The disciplinary charges against the white officer who shot Tamir Rice come two years after the shooting, which set off days of protests and fueled scrutiny of police use of deadly force against unarmed black men.
The hearing on Jan. 30 will not address whether the shooting was justified. Instead, police will deal with more minor infractions such as violating department policies and filing false reports.
Last year, a Cuyahoga County grand jury declined to bring criminal charges against the officers.
Cleveland patrol officer Timothy Loehmann, who shot Rice; his partner Frank Garmback; and William Cunningham II could face a verbal reprimand, suspension, demotion or termination, Cleveland Mayor Frank Jackson and Police Chief Calvin Williams said at a news conference Friday.
Loehmann shot Rice in the abdomen seconds after arriving outside a recreation center with Garmback.

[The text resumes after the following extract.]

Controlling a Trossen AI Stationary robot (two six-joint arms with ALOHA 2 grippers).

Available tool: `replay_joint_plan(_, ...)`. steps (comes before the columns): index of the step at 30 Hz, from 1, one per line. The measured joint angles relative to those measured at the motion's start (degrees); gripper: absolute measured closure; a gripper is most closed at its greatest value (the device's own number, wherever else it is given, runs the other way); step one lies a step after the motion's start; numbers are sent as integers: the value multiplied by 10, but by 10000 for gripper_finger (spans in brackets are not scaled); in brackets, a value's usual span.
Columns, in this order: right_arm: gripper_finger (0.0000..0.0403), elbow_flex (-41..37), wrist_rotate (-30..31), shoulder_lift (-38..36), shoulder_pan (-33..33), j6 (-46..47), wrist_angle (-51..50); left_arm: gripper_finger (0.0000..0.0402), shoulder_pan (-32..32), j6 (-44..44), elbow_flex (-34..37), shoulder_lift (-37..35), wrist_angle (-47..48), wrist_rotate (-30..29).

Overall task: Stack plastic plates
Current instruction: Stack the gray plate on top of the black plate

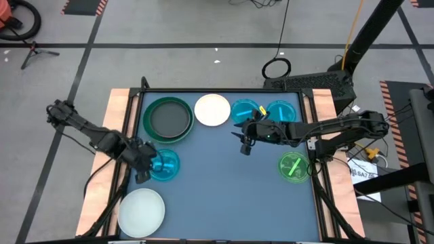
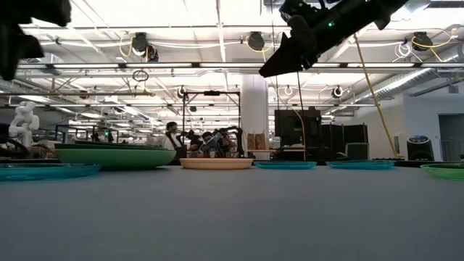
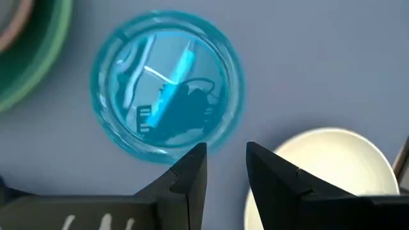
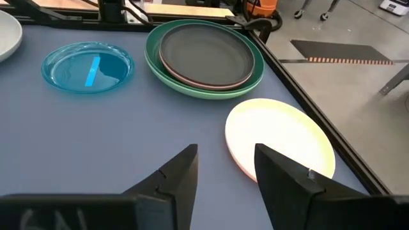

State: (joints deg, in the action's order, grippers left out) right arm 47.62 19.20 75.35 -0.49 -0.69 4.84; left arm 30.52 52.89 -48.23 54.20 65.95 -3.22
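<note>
Left hand [image 1: 144,169] hovering open just beside the cyan plate [image 1: 164,165]; right hand [image 1: 245,141] hanging open, empty, near the white plate [image 1: 212,110].

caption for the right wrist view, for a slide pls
Open right gripper above the blue mat, facing a white plate, a green-pink-grey stack and a cyan plate.

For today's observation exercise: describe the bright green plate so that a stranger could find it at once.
Start at the blue table and go to its right edge, beside the right arm. The bright green plate lies there alone, below the two cyan plates at the back. It is the only small, vivid green translucent disc.
</note>
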Motion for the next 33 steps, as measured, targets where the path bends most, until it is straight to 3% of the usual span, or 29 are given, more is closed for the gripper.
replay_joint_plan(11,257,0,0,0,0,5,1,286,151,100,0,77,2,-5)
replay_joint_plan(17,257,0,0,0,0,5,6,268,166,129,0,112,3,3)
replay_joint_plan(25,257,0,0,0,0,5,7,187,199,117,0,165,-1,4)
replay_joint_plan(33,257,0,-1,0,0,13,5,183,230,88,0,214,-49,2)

The officers were responding to a 911 call regarding a man brandishing a gun.
Rice died the next day and investigators discovered the gun was a replica-type pistol that shoots plastic pellets.

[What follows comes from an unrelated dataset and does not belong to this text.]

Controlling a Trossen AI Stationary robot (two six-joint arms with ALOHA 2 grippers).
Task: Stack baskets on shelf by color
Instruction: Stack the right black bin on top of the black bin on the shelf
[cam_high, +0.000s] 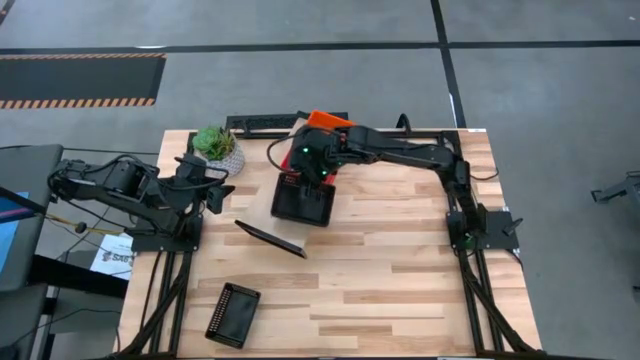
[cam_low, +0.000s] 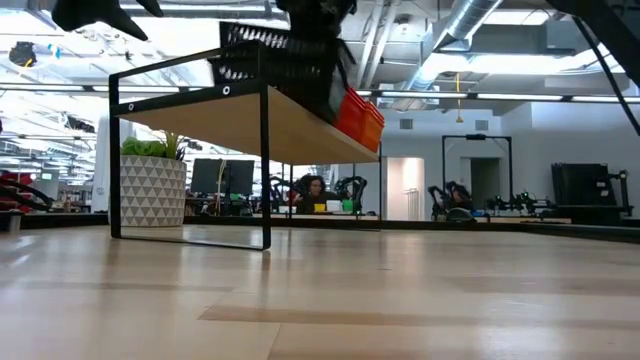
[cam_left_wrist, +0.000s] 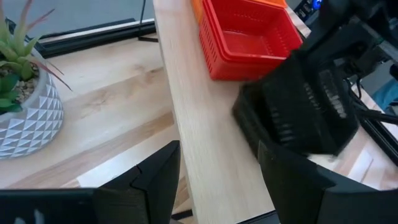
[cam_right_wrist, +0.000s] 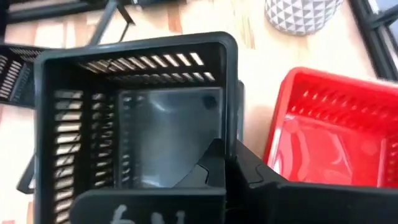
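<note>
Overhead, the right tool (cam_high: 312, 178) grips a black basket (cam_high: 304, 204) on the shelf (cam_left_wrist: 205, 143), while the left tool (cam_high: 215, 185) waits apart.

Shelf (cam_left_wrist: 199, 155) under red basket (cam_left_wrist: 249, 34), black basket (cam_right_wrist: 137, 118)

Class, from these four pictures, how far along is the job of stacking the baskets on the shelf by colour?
Done: red baskets sit on the shelf, orange ones beyond. In hand: the right gripper is shut on a black basket over the shelf. Left: two black baskets lie on the table. The left gripper waits open.
</note>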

Samaria Rice, Tamir’s mother, said the charges are insufficient.
"The system has failed me over and over again," she said. "It is agonizing, painful and very disrespectful."
Rice family attorney Subodh Chandra was concerned that any discipline might be overturned because of a union-mandated arbitration process.
"We wait for a process that if history is any guide will fail and that is sad," Chandra said.
Last year, the city settled a civil lawsuit the family had filed over the child's death, agreeing to pay $6 million.
The department said Loehmann made false statements on his job application regarding his previous work history and the reason he left his previous job.
Garmback was charged with failing to follow police procedure and failing to report his arrival time to the radio dispatcher immediately after arriving at the scene.
Cunningham faces disciplinary action for moonlighting without permission and filing a false report in connection to the Rice shooting.